The 25th anniversary of ACT UP is being marked by its rebirth. While ACT UP never stopped functioning as an organization, its NYC chapter lost significant momentum in the early nineties. Due to the tireless work of ACT UP and other organizations, drugs were available and at less exorbitant costs. Many activists died and others lost momentum after years of attending countless meetings into the wee hours of the night.  One of the first major actions the ACT UP staged was a protest on Wall Street in March 1987. Members of the group were known for the savvy to identify centers of power. Wall Street was controlling access to experimental drugs with a bottom line defined by dollars and not human lives. Sound familiar? ACT UP New York is planning actions in conjunction with OWS to advocate a Robin Hood Tax, continue the fight for universal health care, and demand attention to the problem of AIDS nationally and internationally.

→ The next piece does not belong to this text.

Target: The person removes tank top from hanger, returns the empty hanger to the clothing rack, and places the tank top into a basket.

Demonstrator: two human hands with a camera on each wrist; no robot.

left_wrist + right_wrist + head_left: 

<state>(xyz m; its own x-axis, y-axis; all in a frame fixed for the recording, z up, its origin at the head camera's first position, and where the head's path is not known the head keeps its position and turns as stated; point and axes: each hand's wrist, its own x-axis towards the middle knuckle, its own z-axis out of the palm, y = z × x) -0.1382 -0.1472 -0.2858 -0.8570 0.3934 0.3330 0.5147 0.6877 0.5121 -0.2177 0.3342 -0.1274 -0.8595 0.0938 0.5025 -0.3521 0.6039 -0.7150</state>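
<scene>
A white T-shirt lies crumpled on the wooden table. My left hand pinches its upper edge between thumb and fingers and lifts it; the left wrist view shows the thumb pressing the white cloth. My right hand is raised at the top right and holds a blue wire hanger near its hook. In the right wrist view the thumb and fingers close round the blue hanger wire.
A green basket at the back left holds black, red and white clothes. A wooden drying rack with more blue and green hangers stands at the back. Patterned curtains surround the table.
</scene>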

Cultural entropy is a strange brew. From retro activism to retro chic. As I aimlessly procrastinate in the blogosphere, I stumble across a feature on fashion at the music festival Coachella. Fringe, crochet, long dresses, short-shorts, altered American flags, floppy hats. These are images from a festival where a Tupac hologram performed.

RECAPS is an experiment in virtual and embodied history as much as it is one virtual and embodied community. We are digging in archives while trying to make new ones. Occupy is coming out of hibernation, daffodils are blooming, and people are tweeting at #liberationsummer. We pulled together some ideas, ephemera, and snapshots of where we are at today.

This is our leaky time capsule.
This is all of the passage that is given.